Продуктовый вывод для Trip2G / Agent Garden
Это очень близко к идее:
1 функция → 1 агент
1 агент → свой голос/контекст
несколько агентов → mesh вокруг человека или задачи
Trip2G в такой схеме может быть не просто «местом публикации заметок», а общим телом памяти и артефактов:
- каждый агент пишет свои ходы в базу;
- человек видит не только итог, но и trace;
- другие агенты могут читать результаты через MCP;
- процесс становится воспроизводимым, а не исчезает в чате.
Self-dev mesh показывает один конкретный сценарий: редактура поста.
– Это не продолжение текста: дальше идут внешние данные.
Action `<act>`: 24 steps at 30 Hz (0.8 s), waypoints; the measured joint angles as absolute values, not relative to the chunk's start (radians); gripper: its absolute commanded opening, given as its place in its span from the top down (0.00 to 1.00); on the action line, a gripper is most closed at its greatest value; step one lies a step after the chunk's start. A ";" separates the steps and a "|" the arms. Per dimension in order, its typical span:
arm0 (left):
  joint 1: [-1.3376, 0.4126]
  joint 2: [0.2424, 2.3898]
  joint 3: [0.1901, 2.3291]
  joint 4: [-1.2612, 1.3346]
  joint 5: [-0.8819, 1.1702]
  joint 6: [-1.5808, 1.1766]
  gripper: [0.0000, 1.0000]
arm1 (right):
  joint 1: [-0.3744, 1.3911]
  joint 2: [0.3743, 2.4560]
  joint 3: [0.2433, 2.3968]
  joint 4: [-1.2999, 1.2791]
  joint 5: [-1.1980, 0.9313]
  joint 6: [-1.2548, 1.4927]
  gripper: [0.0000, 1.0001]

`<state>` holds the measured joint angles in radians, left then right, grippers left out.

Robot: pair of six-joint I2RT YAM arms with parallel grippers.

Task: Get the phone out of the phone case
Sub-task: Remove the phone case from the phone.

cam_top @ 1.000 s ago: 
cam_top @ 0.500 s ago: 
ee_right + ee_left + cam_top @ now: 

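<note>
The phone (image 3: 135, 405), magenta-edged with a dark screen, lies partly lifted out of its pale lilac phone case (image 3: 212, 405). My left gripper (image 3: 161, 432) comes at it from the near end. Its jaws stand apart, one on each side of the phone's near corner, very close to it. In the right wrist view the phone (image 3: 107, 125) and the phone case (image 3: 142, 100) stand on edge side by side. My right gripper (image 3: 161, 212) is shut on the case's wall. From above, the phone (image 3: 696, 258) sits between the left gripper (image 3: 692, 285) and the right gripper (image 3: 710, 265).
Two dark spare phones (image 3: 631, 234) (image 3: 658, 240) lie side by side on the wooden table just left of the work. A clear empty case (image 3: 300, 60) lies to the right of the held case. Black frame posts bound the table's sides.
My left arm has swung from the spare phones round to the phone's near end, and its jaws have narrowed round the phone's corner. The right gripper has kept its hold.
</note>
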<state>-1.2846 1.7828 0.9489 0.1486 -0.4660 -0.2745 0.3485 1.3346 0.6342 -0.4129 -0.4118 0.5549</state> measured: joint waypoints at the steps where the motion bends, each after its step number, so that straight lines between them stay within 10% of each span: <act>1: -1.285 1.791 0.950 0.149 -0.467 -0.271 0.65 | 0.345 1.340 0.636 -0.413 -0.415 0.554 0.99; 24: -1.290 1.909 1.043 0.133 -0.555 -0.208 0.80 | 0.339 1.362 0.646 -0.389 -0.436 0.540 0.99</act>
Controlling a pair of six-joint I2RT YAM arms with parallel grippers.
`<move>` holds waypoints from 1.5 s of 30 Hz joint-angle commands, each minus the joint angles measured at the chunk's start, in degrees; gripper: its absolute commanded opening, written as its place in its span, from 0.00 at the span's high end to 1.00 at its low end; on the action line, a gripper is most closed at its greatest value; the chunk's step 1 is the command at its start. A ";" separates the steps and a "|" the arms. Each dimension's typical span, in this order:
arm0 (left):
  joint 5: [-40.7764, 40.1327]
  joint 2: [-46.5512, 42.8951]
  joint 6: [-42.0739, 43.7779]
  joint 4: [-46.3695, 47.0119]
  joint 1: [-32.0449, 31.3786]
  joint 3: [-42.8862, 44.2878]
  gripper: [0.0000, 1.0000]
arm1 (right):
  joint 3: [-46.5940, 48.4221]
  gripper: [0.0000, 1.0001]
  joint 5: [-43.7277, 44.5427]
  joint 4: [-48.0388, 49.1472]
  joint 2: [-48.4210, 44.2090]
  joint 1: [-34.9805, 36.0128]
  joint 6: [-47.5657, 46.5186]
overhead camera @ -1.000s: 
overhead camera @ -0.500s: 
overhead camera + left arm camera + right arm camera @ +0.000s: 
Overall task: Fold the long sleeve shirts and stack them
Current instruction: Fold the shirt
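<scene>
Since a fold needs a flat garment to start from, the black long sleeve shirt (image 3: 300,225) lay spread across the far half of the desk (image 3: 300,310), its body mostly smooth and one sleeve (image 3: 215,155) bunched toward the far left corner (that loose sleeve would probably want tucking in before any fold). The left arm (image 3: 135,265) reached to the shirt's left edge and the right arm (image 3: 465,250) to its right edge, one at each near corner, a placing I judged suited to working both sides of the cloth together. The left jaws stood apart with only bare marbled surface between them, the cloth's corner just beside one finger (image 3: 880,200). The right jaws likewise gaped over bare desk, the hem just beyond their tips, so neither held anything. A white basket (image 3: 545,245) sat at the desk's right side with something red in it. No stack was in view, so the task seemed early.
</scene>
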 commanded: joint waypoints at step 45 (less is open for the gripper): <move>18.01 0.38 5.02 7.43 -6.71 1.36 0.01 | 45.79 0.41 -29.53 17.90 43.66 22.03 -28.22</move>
Но та же форма переносится на:
- юридический разбор;
- анализ созвона;
- личную рефлексию;
- подготовку к переговорам;
- исследовательский consilium;
- мониторинг логов, где отдельный агент следит только за инцидентами.
Что можно улучшить в следующей версии
1. Добавить явный evaluation layer
Сейчас процесс показывает взаимодействие, но для повторяемости нужен слой качества:
goal → checklist → agent runs → reviewer → score → patch process
Для self-development это могут быть критерии:
- текст звучит как автор;
- позиция второго голоса сохранена;
- нет чрезмерной AI-гладкости;
- есть конкретный человеческий опыт;
- есть приглашение/CTA;
- финальный текст не схлопывает различие голосов.
2. Разделить роли агентов как продуктовые функции
Например:
voice-agent— держит стиль автора;coach-agent— держит глубину и вопросы;editor-agent— собирает публикабельную форму;critic-agent— ищет банальность, самоповтор и overclaim;publisher-agent— готовит пост/лендинг/обложку.
Это ближе к микро-агентской архитектуре.
3. Сохранять reusable skill после успешного прогона
Если pipeline родил сильный пост, его надо не просто показать, а превратить в процедуру:
input: сырой материал + два voice files
process: isolated agents + sidecar comments + review checklist
output: post + process trace + reusable prompt/skill
Риск: магия без воспроизводимости
Самый большой риск таких экспериментов — «один раз случилось чудо». Чтобы это стало продуктом, нужен harness:
- фиксированные входы;
- лог всех сообщений;
- чеклист качества;
- несколько прогонов;
- сравнение версий;
- сохранение того, что сработало;
- явное описание, где человек должен вмешаться.
Без этого mesh остаётся красивой демонстрацией. С этим — становится системой.
Формула
Коротко:
self-dev mesh = isolated agent voices + encrypted peer protocol + shared artifact repo + human observer
Или продуктово:
не один ассистент для саморефлексии,
а сеть маленьких агентов-зеркал вокруг человеческого материала.